__To do__
Print, word for word, every line from the beginning of the listing up to and including the line with "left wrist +". Pictures are to be excluded.

__Supplied data__
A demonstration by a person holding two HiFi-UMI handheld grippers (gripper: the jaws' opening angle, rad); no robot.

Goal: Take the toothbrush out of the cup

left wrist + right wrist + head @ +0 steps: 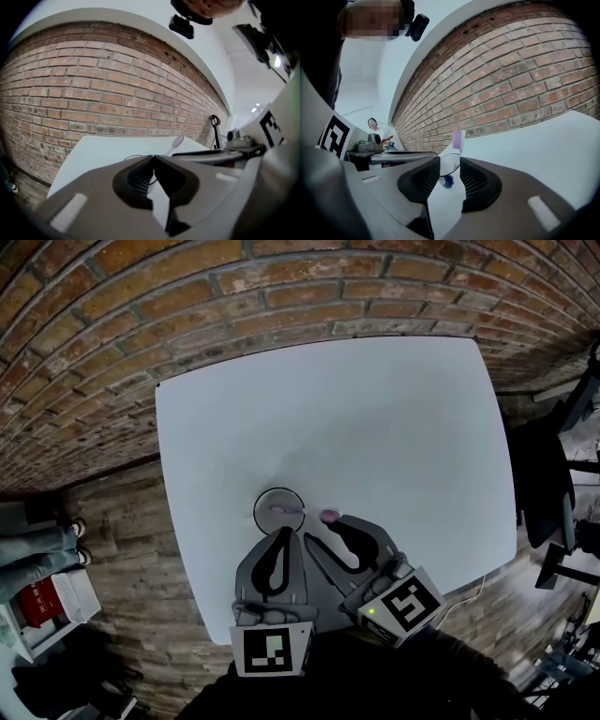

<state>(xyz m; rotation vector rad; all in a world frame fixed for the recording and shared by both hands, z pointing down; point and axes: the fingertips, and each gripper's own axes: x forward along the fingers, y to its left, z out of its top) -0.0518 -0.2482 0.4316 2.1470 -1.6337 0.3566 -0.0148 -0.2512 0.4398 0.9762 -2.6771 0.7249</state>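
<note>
Toothbrush (458, 139) is in the clear cup (262, 501) near the front edge of the white desk (356, 418); it leans out to the right, purple head sticking up past the rim.

Right gripper (450, 161) has its fingers spread wide with nothing in them; the brush shaft stands in the gap just beyond the tips, not touched yet. Left gripper (153, 158) has its fingers closed tip to tip right at the cup's near rim; can't tell if it's pinching the rim or only resting there.

Handling-wise I'd guess the brush is light, stiff plastic and a bit slick; I'd grab the bare shaft just under the head, above the rim, and lift along its lean so the cup doesn't tip. The cup looks light too, so steadying it makes sense.

Hard to see: the cup is so clear it's only a thin ring; there's a bluish blob low inside that may be the handle's end; the far side of the cup is hidden behind the fingers.
</note>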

__Reply to the exercise__
A demonstration by a person holding two HiFi-UMI handheld grippers (gripper: the jaws' opening angle, rad); no robot.

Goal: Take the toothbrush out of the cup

left wrist + right wrist + head @ +0 steps: 

No more output will be added to the exercise.